EdgeFS Architecture Overview
Table of Contents
- Technology Overview
- Process Architecture
- Data Architecture
EdgeFS is software defined and Kubernetes managed decentralized data-fabric solution built upon blockchain-like architecture that we also used to call Cloud Copy-On-Write (CCOW). Fundamentally CCOW enforces full immutability of any data and metadata in the segmented global name space. That is metadata and data are equally made immutable and cannot be ever modified.
In CCOW, objects got split into metadata chunks referencing payload chunks. The chunks are immutable, and their physical locations are derived from hash value.
CCOW objects supports two types of chunk payloads: an array of bytes and arrays of key/value records.
In CCOW, any higher level logical protocol abstraction (NFS/SMB File or Directory, AWS S3 Object, EdgeX NoSQL Database, iSCSI LUN, etc) represented as CCOW object construct.
CCOW Segments essentially scale-out clusters, that can scale in performance and capacity by adding more nodes. Any I/O within CCOW segment is always local and as a result blazingly fast. CCOW local I/O doesn’t need to cross inter-segment boundary.
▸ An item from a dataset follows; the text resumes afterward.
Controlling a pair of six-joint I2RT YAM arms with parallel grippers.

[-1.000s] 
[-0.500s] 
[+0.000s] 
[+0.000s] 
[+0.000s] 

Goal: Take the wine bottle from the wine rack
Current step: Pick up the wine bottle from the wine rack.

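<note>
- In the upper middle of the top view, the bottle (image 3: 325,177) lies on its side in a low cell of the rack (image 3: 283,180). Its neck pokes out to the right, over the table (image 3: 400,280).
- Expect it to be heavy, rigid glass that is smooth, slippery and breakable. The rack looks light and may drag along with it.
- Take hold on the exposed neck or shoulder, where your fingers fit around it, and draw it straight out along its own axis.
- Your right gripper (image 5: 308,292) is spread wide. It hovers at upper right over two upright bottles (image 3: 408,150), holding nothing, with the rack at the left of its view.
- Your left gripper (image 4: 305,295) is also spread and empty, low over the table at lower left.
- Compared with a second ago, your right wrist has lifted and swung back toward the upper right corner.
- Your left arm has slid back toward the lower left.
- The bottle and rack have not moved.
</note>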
Data chunks location independence is an important property of CCOW architecture and a basis for Inter-Segment Gateway (ISGW) design. In practice, it means that EdgeFS segments can initiate peer to peer communication in terms of to reconstruct an object without necessarily knowing what segment peer will participate in a transfer.
ISGW operates with metadata and payload data chunks, utilizing its hash value to ensure decentralized consistency across all connected segments.
Enterprises generally have well defined requirements related to storage. It’s frequently the case that storage needs to be both reliable, and be available from multiple locations. The unique process architecture of EdgeFS delivers on both of these constraints.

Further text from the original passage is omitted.